> _EXERCISE OBJECTIVE_
Set down all of the lines below exactly as they are given.

> _GIVEN MATERIAL_
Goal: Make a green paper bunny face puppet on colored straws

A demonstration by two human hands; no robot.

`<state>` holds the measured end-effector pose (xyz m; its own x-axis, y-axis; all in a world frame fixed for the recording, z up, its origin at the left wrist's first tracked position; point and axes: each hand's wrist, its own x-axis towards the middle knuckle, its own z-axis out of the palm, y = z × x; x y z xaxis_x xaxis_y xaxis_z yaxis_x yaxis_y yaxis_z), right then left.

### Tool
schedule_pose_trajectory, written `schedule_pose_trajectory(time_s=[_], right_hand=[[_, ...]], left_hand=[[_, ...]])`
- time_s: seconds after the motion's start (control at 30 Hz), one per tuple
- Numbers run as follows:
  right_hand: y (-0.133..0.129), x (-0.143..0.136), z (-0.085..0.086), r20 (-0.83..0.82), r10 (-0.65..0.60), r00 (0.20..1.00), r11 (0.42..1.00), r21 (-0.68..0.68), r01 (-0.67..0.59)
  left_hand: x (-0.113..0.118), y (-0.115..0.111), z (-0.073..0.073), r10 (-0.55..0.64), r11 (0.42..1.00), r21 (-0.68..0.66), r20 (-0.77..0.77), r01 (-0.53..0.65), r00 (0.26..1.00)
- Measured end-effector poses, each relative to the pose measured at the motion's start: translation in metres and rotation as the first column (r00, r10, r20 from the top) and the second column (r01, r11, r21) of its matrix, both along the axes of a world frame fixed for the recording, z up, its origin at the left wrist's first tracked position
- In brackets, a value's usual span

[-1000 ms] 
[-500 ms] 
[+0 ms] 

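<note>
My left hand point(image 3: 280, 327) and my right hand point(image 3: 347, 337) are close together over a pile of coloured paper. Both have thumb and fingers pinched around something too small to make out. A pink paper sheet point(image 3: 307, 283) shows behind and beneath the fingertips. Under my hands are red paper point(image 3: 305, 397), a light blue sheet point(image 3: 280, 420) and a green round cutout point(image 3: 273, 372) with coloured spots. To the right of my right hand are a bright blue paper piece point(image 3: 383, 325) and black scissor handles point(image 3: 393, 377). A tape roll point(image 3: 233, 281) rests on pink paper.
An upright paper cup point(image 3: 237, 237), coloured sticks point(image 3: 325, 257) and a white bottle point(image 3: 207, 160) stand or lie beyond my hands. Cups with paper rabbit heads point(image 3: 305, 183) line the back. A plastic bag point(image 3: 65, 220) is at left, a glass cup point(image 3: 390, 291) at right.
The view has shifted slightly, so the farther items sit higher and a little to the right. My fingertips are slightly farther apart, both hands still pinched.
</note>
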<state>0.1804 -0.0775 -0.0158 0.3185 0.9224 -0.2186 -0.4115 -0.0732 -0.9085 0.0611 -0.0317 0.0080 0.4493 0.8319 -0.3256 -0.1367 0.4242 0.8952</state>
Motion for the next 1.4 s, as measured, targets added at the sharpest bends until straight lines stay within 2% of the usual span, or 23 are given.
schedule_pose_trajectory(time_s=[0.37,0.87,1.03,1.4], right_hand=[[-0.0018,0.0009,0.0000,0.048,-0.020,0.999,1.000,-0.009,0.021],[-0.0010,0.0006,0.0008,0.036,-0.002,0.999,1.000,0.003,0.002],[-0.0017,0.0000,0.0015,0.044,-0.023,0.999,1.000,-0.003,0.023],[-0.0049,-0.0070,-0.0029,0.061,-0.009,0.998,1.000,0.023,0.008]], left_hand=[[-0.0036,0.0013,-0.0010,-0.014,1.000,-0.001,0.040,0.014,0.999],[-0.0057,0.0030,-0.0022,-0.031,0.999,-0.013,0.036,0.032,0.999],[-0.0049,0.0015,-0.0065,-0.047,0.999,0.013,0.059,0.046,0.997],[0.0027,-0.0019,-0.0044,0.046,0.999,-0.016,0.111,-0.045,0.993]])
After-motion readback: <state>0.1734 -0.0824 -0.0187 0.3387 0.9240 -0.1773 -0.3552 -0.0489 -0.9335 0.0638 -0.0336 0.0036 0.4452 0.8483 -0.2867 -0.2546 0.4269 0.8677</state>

> _EXERCISE RESULT_
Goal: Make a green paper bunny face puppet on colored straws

A demonstration by two human hands; no robot.

`<state>` holds the measured end-effector pose (xyz m; its own x-axis, y-axis; all in a world frame fixed for the recording, z up, its origin at the left wrist's first tracked position; point and axes: each hand's wrist, its own x-axis towards the middle knuckle, its own z-axis out of the palm, y = z × x; x y z xaxis_x xaxis_y xaxis_z yaxis_x yaxis_y yaxis_z), right then left.

### Tool
schedule_pose_trajectory, written `schedule_pose_trajectory(time_s=[_], right_hand=[[_, ...]], left_hand=[[_, ...]])`
- time_s: seconds after the motion's start (control at 30 Hz), one per tuple
- Numbers run as follows:
  right_hand: y (-0.133..0.129), x (-0.143..0.136), z (-0.085..0.086), r20 (-0.83..0.82), r10 (-0.65..0.60), r00 (0.20..1.00), r11 (0.42..1.00), r21 (-0.68..0.68), r01 (-0.67..0.59)
  left_hand: x (-0.113..0.118), y (-0.115..0.111), z (-0.073..0.073), r10 (-0.55..0.64), r11 (0.42..1.00), r21 (-0.68..0.66), r20 (-0.77..0.77), r01 (-0.53..0.65), r00 (0.26..1.00)
- Measured end-effector poses, each relative to the pose measured at the motion's start: translation in metres and rotation as the first column (r00, r10, r20 from the top) and the second column (r01, r11, r21) of its matrix, both along the axes of a world frame fixed for the recording, z up, its origin at the left wrist's first tracked position
- In brackets, a value's usual span

[-1000 ms] 
[-500 ms] 
[+0 ms] 

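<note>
My left hand point(image 3: 280, 327) and my right hand point(image 3: 347, 337) are close together over a pile of coloured paper. Both have thumb and fingers pinched around something too small to make out. A pink paper sheet point(image 3: 307, 283) shows behind and beneath the fingertips. Under my hands are red paper point(image 3: 305, 397), a light blue sheet point(image 3: 280, 420) and a green round cutout point(image 3: 273, 372) with coloured spots. To the right of my right hand are a bright blue paper piece point(image 3: 383, 325) and black scissor handles point(image 3: 393, 377). A tape roll point(image 3: 233, 281) rests on pink paper.
An upright paper cup point(image 3: 237, 237), coloured sticks point(image 3: 325, 257) and a white bottle point(image 3: 207, 160) stand or lie beyond my hands. Cups with paper rabbit heads point(image 3: 305, 183) line the back. A plastic bag point(image 3: 65, 220) is at left, a glass cup point(image 3: 390, 291) at right.
The view has shifted slightly, so the farther items sit higher and a little to the right. My fingertips are slightly farther apart, both hands still pinched.
</note>
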<state>0.1804 -0.0775 -0.0158 0.3185 0.9224 -0.2186 -0.4115 -0.0732 -0.9085 0.0611 -0.0317 0.0080 0.4493 0.8319 -0.3256 -0.1367 0.4242 0.8952</state>
Motion for the next 1.4 s, as measured, targets added at the sharpest bends until straight lines stay within 2% of the usual span, or 23 are given.
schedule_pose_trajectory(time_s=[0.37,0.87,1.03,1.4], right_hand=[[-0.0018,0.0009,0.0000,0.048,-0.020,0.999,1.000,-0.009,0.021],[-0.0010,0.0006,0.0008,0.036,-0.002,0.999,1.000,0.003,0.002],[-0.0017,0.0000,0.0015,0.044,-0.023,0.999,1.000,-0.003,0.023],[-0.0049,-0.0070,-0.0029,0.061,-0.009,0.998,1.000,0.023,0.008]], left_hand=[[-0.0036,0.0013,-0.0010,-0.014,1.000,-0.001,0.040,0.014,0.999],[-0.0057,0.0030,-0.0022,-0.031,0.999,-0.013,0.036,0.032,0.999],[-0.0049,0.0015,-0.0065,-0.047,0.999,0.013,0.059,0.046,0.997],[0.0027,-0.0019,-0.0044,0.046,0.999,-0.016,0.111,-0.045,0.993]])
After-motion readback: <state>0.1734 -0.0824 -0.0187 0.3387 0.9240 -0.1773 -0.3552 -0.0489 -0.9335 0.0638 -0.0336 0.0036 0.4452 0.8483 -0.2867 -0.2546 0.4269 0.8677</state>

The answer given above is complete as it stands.